# Supplied material
━━━━━━━━━━━━━━━━━━━━

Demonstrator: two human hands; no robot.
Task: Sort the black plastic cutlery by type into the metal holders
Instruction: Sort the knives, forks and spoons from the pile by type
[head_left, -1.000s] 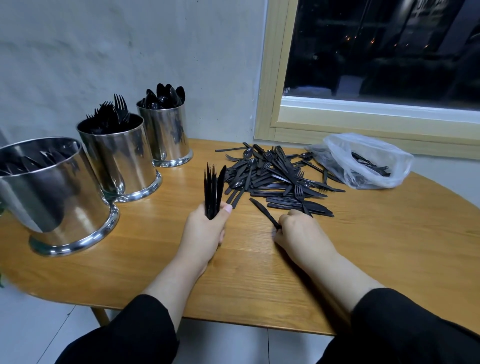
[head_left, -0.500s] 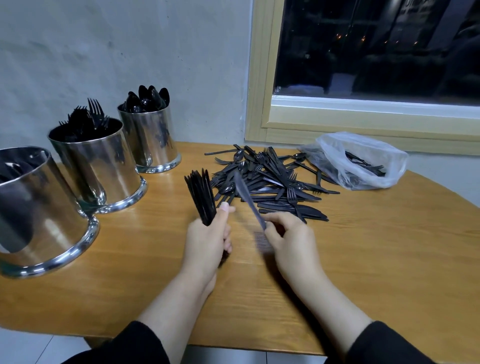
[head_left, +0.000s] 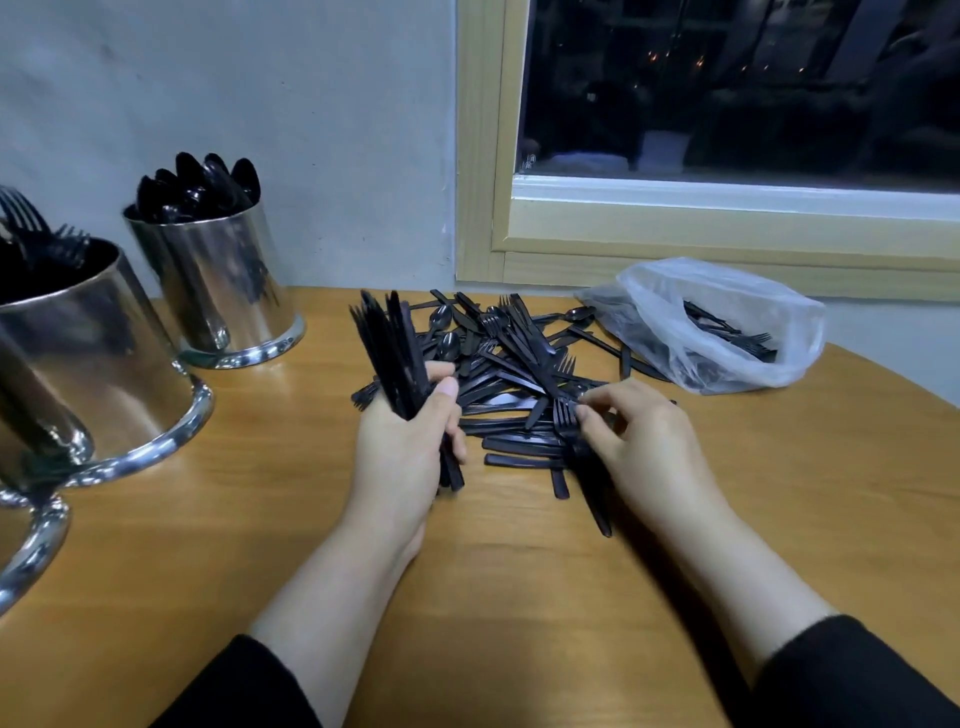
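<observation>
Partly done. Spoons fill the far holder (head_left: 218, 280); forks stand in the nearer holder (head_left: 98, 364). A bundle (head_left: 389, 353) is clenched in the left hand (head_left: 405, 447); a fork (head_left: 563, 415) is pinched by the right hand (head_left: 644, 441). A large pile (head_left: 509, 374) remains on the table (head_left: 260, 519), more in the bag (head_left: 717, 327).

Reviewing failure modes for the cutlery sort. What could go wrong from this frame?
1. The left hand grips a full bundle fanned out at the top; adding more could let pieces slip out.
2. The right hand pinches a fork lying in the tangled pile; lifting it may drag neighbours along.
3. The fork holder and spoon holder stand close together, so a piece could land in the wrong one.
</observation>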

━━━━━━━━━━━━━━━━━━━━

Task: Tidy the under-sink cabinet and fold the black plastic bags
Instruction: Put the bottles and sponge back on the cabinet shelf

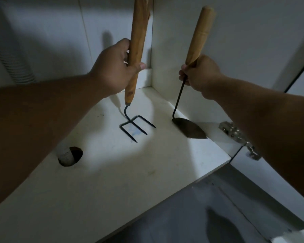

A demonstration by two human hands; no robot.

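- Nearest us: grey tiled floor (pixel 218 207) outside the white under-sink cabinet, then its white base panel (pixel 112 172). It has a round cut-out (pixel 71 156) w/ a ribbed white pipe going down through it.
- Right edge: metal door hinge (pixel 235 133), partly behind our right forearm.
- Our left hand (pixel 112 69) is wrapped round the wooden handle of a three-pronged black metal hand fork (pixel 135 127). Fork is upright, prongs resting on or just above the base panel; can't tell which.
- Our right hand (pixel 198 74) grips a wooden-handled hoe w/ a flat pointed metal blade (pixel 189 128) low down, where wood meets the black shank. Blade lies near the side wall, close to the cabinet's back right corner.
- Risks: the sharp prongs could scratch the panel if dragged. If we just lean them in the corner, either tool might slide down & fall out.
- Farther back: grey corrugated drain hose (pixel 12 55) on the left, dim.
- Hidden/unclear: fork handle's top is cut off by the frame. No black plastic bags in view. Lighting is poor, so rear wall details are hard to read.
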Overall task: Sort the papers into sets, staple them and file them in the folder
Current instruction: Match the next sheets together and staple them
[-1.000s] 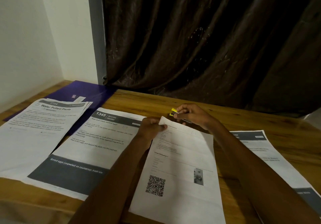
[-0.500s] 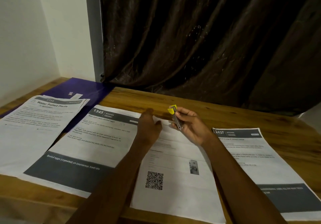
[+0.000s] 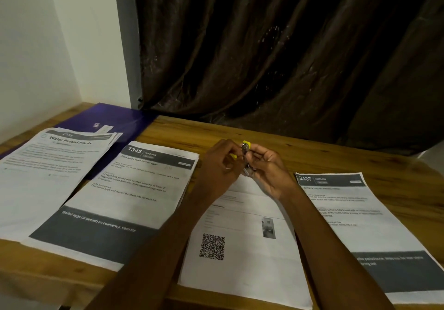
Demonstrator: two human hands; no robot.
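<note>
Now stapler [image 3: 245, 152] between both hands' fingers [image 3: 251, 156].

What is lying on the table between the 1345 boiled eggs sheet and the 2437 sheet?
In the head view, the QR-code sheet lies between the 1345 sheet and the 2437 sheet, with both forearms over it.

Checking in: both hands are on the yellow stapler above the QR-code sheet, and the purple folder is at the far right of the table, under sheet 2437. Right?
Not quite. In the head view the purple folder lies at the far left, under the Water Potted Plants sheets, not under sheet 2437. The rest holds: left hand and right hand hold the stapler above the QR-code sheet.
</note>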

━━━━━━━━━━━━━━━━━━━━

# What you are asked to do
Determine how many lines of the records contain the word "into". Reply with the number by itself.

# Expected output
2